Майор Андерсон, заместитель командира Тринадцатого стрелкового полка, был холостяком и жил один. Спросонья он сел, откинул москитную сетку и высунул голову наружу. В темноте он принялся нашупывать спички, раздраженно бормоча:
— Какого черта? Что стряслось? Вы кто такие? Да в чем дело?
Он зажег спичку. В ее неровном свете замерцали глаза и отливающие призрачным блеском серые с серебром мундиры. Кавалерист поднял карабин и шагнул вперед. У майора перехватило дыхание. Он был совсем один и безмолвно кричал в темноте: «Только не меня! Только не меня!» Спичка обожгла пальцы.
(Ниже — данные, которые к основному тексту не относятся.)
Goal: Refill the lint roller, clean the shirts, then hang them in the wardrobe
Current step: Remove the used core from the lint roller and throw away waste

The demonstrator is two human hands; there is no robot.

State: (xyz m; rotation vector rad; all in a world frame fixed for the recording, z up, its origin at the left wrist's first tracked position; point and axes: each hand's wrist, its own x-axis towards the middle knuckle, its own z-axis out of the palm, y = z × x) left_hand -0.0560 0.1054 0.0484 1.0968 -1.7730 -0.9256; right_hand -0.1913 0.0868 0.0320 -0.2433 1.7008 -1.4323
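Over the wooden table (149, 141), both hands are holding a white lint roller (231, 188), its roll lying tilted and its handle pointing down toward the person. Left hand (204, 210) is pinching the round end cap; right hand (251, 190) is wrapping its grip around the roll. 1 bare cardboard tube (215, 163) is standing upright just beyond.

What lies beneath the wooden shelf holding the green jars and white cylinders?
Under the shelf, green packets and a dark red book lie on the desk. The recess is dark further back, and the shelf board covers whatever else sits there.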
Он был совсем один — и впереди ничего, кроме крошечного огонька в руке, вечного одиночества среди толпы, одиночества в могиле и одиночества в продуваемой всеми ветрами пустыне вечности. Он никого не любил — ни мужчину, ни женщину, ни ребенка. Спичка догорела и кавалерист выстрелил.
Моти, айя Сэвиджей, только притворялась спящей. Она услыхала весть еще вечером, и теперь лежала, дрожа и закутав голову в сари. Она слышала, как Родни зашел и посмотрел на нее.
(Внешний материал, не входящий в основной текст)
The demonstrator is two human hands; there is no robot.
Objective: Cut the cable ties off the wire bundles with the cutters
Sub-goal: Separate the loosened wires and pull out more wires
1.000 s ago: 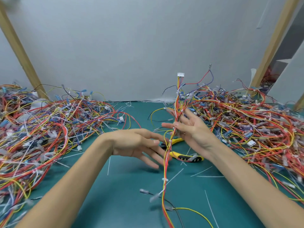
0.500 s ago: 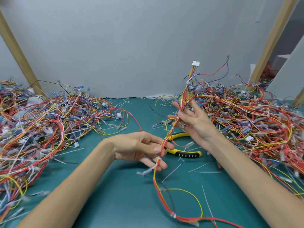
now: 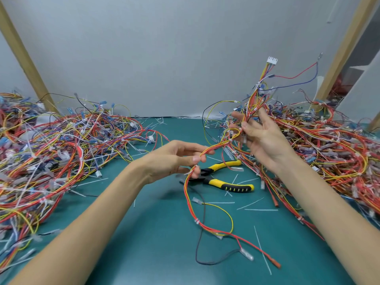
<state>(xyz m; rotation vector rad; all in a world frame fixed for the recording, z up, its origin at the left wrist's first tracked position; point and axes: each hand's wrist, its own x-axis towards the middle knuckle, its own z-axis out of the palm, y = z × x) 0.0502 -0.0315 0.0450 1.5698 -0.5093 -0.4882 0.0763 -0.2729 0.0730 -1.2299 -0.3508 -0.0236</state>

«Ночь настает». Она не хотела умирать. Боги каким-то образом проведали, что в прошлом году она сварила отвар, чтобы вызвать у Сэвидж-мемсахиб выкидыш. Они рассказали сахибу. За этот грех они ее убьют, или это сделает сам сахиб. В темноте что-то каркнуло. У нее застучали зубы. В ее деревне хватало злых духов, призраков и домовых. В этот раз сахиб ее не убил. Он заходил, чтобы убедиться, что она на месте, и убьет, как только будет готов. Когда комнату залили отсветы пожара, она бесшумно поднялась и выбралась из дома. В полях она повернула на юг и, спотыкаясь, направилась в город. Если завтра все успокоится, она вернется. Она скажет мемсахиб, что у нее случился приступ малярии, и она сама себя не помнила.